Девочки шли на поправку, я успокоилась, мы стали говорить о любви. Мне кажется, этот разговор был неизбежен, потому что Таня всегда думала о муже. Она чувствовала любовь, когда была нужной: а Антону она была нужна.

Она спросила меня, что такое любовь, села напротив и ждала ответа.

Я замигала глазами, заерзала на месте. Я всегда думала о любви, у меня много ответов на этот вопрос.Но я не могла сказать ей что-то готовое, нужно было заглянуть в себя и ответить из глубины своей личности. И я сказала:

- Я чувствую, что любовь это свобода, когда во мне видят не половинку, а личность, которая призвана воплотить Божий замысел о себе.

Таня слушала меня, потом уже привычно для меня озарилась и сказала своими словами:
- Любовь не ищет своего.

Она стала размышлять вслух, правильно ли будет принести свою жизнь в дар мужу, примет ли Господь такую жертву или упрекнет ее в том, что она понапрасну растратила данные ей таланты:

- Рядом с ним мне бывает темно и пусто. Когда он рядом, я никогда не пишу стихов. Знаешь, как я молюсь? Господи, верю, помоги моему неверию! Эти слова всегда есть в молитве о муже...

Мне нравилось ее слушать, нравилось, что она не боится думать и говорить о своих чувствах.

***
В один из дней она села на мою кровать и спросила:
- Почему ты не отгораживаешься от меня? Почему не отвергаешь меня? Когда люди узнают о моей вере, они закрываются от меня. Русские перестают разговаривать со мной, а буряты говорят на бурятском при мне.

И я поняла, как тяжело ей быть всегда иной, другой, непохожей на других.

Почему я не отвергаю? Я не смогла объяснить, я пыталась, а надо было всего лишь сказать, что люблю выздоравливающую Василису, танцующую Еву, Лизу, читающую стихи, её папу, сочиняющего песни под гитару, маму, которая много говорит с Таней; брата Володю, осторожного и немного себе на уме, и простого, бескорыстного, несущего непосильный груз Сергея. Весь их род, заключивший завет с Богом.

А главное, её, Таню, идущую ко всем навстречу, пытающуюся понять каждого, кого она встречает... Таню, которую так часто отвергали и не понимали, даже в своей Церкви...
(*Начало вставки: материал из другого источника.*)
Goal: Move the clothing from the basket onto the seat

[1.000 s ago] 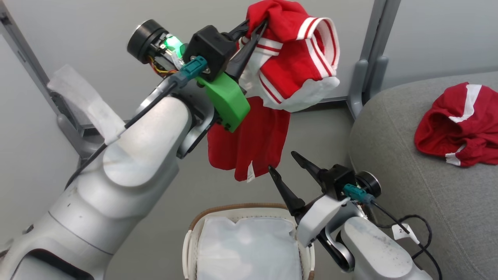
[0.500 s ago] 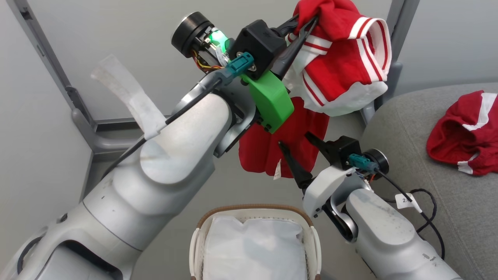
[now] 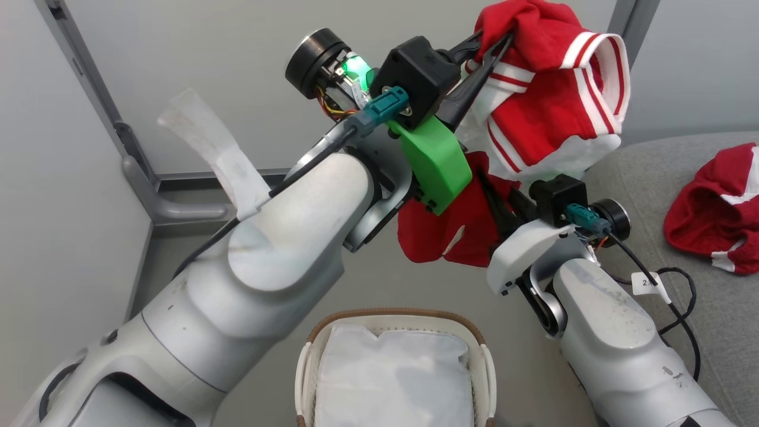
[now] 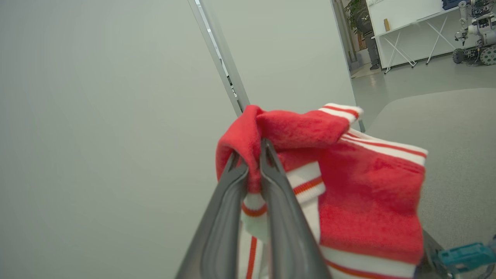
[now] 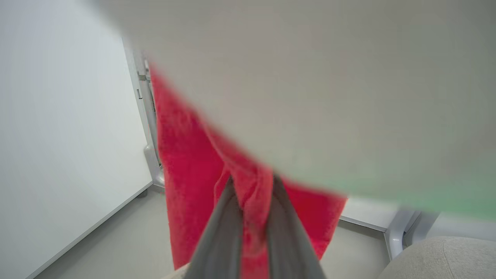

Мне бы хотелось поделиться с ними своей отвагой, помочь увидеть мир таким, каким вижу его я: мир, в которым я чувствую себя не винтиком механизма, не пешкой в Божьих руках, а участником творения, творцом истории, человеком, наделенным свободой и ответственностью, человеком, способным говорить и менять мир.

***

Их выписали раньше. За ними приехал Сережа. Когда она уходила, то обернулась, осветилась улыбкой и сказала:

- Спасибо, что ты появилась в моей жизни!

***
Мы тоже уже дома. В заключении лечащий врач все-таки написал, что Маша не заразилась от энцефалитного клеща, который просидел на ней, впившись в затылок, не меньше 5 дней.

А я увидела, что болезнь некоторым людям дана как дар, как сокровище, делающее их глубже, прекраснее, драгоценнее всех нас.